India is perhaps the only major country that holds two separate air shows dedicated to military and civil aviation. It is time to merge the two.
It is well known that the two premier air shows of the world are the Farnborough International Air Show in the United Kingdom (UK) and The International Paris Air Show in France. While these global air shows are held at a single venue and demonstrate all aspects of air power, India holds separate air shows and exhibitions at different venues and at different times for military and civil aviation. The first Aero India, a biennial air show and aviation exhibition was held in 1996 at the Yelahanka Air Force Station in Bengaluru, in the southern Indian state of Karnataka. So far 11 editions of Aero India have been held. India too held a combined event, like all world air shows, in which the civil and military industry took part, however, that lasted till 2007. Now, India holds a separate Civil Aviation Air Show at the Begumpet Airport in Hyderabad in the neighbouring state of Telangana. The biennial air show held in Hyderabad began in 2008. While global air shows are held and managed by respective defence ministries, Aero India is organised by the Defence Ministry of India and the Civilian Air Show at Hyderabad is held under the aegis of the Ministry of Civil Aviation (MoCA).
A case for a merged air show
Many observers agree that both air shows have now matured with experience and it is now time to merge them. They point out that a consolidated air show would prove beneficial for the participants, as a majority of the exhibitors are civilianmilitary aerospace companies, which thus end up dividing their show budget between the two events. Also, with India shopping for military aircraft for all its three defence service wings, aligned with the high growth story of civil aviation, it would be an appropriate time for the two air shows to be merged.
Writes Air Chief Marshal (Retd) Fali Homi Major: “Given the fact that Bengaluru is the aviation capital of the country, it must continue to be the venue for a merged Aero India in 2019. This will increase the scope and participation of our own indigenous military and civil aviation aerospace and ancillary industries and make it more dynamic and sustainable in the coming years.” Bengaluru also houses many defence manufacturing enterprises.
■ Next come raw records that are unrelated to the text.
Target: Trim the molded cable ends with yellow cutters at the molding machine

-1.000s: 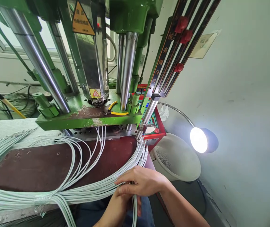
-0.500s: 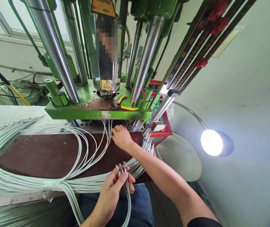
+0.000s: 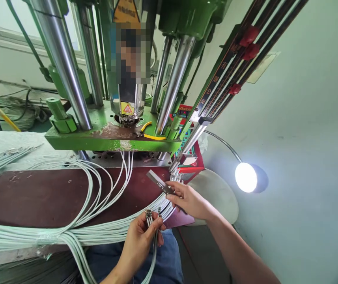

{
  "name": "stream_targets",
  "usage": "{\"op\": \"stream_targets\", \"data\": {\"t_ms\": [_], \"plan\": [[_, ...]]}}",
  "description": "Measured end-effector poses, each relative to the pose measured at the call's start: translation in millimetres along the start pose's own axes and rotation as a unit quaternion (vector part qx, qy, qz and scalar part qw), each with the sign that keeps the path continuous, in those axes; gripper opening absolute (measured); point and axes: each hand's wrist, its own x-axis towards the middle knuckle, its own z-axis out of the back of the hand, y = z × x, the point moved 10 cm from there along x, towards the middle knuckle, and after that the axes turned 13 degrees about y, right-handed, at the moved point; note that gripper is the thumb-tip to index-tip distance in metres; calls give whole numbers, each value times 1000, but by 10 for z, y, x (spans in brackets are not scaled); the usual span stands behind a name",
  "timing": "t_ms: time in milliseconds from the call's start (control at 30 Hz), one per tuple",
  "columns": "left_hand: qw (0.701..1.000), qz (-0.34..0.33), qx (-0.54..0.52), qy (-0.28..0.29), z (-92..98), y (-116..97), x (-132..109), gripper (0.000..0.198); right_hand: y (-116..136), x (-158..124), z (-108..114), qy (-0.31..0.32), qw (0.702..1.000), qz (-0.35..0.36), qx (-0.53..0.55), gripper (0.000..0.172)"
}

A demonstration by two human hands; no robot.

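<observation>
Green paint covers the flat steel base plate of the press (image 3: 77,139), which fills the upper middle of the head view, with polished steel columns (image 3: 65,67) rising from it. Below that plate and to its right, the right hand (image 3: 191,202) is closed in a pinch. Its thumb and fingers grip the near end of a flat grey metal bar (image 3: 157,180), whose free end points up and left towards the plate's underside.

Lower still, under the plate's right half, the left hand (image 3: 139,242) is curled shut round a few thin pale wires with small metal terminals (image 3: 149,215). The terminals stand up above the fingers, and the wires hang down past the palm over a blue-trousered lap (image 3: 170,256). The two hands are near each other but apart.

In front of the plate lies the dark brown worktop (image 3: 38,193). A thick bundle of pale grey-green cables (image 3: 23,234) sweeps across it, with several strands looping up to the plate's underside. Yellow-handled pliers (image 3: 152,136) rest on top of the plate near its right end. Right of the plate sit a red control box (image 3: 191,167), a white plastic basin (image 3: 219,193) and a lit gooseneck lamp (image 3: 246,177).
</observation>
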Motion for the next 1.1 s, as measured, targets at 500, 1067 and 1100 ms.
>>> {"op": "stream_targets", "data": {"t_ms": [500, 1067, 1100], "plan": [[995, 63, -23, 72, -262, 114, -31, 33, 175, -151, -248, 20, 965, 68, 253, 39], [992, 86, -32, 83, -290, 106, -48, 27, 179, -161, -274, 18, 980, 54, 190, 40], [991, 90, -56, 84, -296, 104, -61, 25, 176, -163, -241, 16, 981, 55, 183, 39]]}}
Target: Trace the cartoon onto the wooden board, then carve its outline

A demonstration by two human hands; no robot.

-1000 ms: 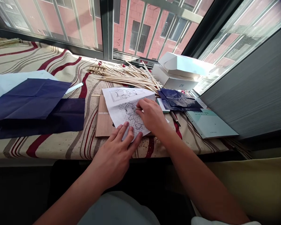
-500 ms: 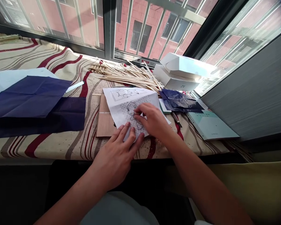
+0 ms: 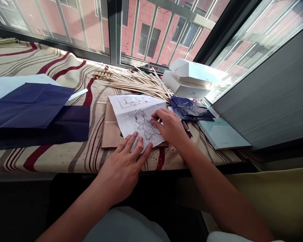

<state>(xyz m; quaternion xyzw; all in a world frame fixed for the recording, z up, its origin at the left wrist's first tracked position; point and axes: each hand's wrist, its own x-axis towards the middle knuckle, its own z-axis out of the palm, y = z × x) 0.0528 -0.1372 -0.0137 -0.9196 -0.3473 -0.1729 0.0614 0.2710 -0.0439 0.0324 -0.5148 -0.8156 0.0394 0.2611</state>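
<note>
Well, on our cloth-covered desk point(image 3: 47, 159), a drawing sheet point(image 3: 138, 116) lies on a wooden board point(image 3: 110, 129), its long axis pointing away from us. Our left hand point(image 3: 122, 168) rests open on its near corner; our right hand point(image 3: 169, 126), curled against its right side, may hold something hidden.

A printed paper sheet point(image 3: 131, 116) is lying on a wooden board point(image 3: 110, 131), with thin wooden sticks point(image 3: 138, 82) sitting behind the sheet, thin paper sheets point(image 3: 32, 107) lying left of it, and a book point(image 3: 223, 134) lying right of it.

A home: striped cloth point(image 3: 53, 158) along a barred window point(image 3: 114, 30) facing a brick building point(image 3: 164, 20).
</note>
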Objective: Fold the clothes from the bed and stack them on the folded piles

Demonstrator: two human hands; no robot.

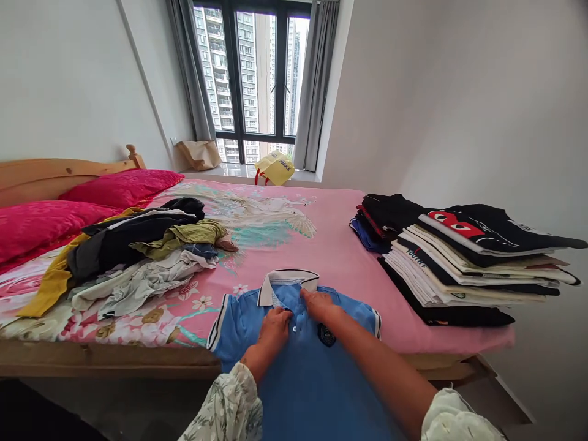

However, some leading aviation and defence experts believe that there is need to examine the possibility if the air show can be shifted near the national capital, New Delhi. Two reasons are cited in favour. One, it will cut down the air travel time of visiting participants. Most global participants first travel from their own manufacturing base in respective countries to their own capital city from where they board flight to Delhi or Mumbai to reach the venue of Aero Show at Bengaluru or Civil Aviation Air Show at Hyderabad.
Two, the Ministry of Defence, MoCA or private civil aviation players are headquartered in Delhi with whom global aviation MNCs would want to hold discussions for exploring business opportunities.
In modern aviation industry, the two are closely linked, with spin-offs into each other, especially from the military to the civil. This is especially true of technology being sold and developed. Points out Air Vice Marshal Manmohan Bahadur, distinguished fellow at the Centre for Air Power Studies: “Air Show must convey the seriousness that is attached to the aviation sector and acknowledge the fact, and be reflective of the reality that India is one of the biggest and a fast expanding market in both, the civil and military sectors. This is possible only if the Aero India and India Aviation air shows are combined back into one single flagship event.”
When the Aero India show was inaugurated in February this year the main podium announced the event as being held jointly by the MoCA and Ministry of Defence. This change is already evident, but not well publicised.